Assigned task —
Write only the count of lines that hold the word "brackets" in the listing.

━━ Supplied data ━━

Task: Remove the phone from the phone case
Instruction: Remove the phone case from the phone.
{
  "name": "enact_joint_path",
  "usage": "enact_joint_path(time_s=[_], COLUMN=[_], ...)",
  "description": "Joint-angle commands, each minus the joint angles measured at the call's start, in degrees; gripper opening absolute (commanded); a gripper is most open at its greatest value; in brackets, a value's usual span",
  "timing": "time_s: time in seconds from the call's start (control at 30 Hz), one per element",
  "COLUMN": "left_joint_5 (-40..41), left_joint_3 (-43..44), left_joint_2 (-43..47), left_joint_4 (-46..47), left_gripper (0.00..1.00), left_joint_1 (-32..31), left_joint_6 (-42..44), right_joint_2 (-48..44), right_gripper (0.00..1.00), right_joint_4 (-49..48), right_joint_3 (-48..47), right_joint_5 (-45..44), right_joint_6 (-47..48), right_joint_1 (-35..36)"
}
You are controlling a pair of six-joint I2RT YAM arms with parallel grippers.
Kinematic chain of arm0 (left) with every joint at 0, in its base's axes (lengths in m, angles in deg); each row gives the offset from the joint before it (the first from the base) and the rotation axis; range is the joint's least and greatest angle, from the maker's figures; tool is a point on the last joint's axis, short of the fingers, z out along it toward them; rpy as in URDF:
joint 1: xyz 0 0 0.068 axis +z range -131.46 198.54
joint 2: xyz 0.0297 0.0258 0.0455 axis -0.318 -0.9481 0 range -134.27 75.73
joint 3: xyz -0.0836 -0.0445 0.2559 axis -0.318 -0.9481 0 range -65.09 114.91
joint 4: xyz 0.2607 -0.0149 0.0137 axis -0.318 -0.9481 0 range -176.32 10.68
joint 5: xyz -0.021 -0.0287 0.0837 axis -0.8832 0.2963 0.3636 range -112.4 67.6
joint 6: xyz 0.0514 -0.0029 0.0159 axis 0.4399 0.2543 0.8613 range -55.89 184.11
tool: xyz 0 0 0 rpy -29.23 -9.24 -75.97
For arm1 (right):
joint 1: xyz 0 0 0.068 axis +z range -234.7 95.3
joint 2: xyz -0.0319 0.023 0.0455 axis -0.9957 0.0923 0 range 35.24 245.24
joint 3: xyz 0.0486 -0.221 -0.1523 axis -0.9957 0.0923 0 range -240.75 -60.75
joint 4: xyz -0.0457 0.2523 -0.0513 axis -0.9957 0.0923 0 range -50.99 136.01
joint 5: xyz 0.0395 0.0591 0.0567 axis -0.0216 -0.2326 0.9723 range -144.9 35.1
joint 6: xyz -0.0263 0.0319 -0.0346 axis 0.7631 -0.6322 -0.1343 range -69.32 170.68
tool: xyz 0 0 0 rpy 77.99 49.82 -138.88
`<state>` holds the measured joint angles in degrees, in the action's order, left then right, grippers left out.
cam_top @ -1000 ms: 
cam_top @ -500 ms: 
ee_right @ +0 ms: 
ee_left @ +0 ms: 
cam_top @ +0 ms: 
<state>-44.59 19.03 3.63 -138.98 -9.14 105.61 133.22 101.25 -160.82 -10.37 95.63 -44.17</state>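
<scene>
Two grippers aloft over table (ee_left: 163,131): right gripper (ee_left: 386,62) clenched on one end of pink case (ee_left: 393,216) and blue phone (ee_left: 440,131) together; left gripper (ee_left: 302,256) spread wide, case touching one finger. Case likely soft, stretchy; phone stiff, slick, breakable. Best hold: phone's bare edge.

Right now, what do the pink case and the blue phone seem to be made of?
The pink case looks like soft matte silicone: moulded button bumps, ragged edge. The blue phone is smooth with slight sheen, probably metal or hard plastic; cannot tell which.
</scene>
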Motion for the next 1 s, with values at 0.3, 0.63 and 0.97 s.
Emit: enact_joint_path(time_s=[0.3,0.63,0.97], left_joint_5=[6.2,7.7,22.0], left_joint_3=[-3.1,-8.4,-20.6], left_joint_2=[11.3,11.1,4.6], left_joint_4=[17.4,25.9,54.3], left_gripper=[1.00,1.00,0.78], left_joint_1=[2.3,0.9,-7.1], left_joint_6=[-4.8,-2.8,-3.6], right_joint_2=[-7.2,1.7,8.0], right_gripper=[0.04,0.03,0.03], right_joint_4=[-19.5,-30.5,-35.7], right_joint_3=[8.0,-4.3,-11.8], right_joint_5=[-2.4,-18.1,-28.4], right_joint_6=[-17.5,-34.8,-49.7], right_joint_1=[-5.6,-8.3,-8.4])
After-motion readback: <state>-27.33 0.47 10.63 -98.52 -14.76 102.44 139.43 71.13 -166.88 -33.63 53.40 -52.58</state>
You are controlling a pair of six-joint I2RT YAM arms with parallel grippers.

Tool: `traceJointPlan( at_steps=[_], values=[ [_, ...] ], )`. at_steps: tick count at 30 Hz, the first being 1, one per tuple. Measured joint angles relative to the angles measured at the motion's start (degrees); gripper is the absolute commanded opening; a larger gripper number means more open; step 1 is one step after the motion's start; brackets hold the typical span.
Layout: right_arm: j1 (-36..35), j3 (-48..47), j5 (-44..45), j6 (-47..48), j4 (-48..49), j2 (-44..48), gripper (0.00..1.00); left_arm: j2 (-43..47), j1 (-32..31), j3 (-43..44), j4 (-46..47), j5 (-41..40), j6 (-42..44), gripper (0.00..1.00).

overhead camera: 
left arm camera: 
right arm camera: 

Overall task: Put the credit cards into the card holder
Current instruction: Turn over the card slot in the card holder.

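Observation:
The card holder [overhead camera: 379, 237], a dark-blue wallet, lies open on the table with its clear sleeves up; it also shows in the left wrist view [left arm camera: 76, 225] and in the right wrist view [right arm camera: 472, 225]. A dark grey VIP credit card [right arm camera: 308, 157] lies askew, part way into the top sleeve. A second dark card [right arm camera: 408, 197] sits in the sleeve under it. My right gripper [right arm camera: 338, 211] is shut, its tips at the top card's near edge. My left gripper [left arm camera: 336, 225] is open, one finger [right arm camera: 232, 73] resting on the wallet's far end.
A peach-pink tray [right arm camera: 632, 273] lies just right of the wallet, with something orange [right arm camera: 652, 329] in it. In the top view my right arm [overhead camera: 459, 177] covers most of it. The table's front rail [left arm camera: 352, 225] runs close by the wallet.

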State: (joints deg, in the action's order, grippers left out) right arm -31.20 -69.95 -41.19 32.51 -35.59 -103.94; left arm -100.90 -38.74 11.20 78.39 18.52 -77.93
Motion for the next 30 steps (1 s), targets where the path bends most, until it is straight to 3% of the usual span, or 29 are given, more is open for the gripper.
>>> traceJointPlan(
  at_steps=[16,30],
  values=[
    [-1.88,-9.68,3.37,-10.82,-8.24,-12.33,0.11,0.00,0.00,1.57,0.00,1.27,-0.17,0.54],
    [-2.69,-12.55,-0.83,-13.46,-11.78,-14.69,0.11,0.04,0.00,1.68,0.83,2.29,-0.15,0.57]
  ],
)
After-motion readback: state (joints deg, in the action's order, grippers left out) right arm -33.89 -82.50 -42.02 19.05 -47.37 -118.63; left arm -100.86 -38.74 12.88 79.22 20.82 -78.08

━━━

Written solution —
2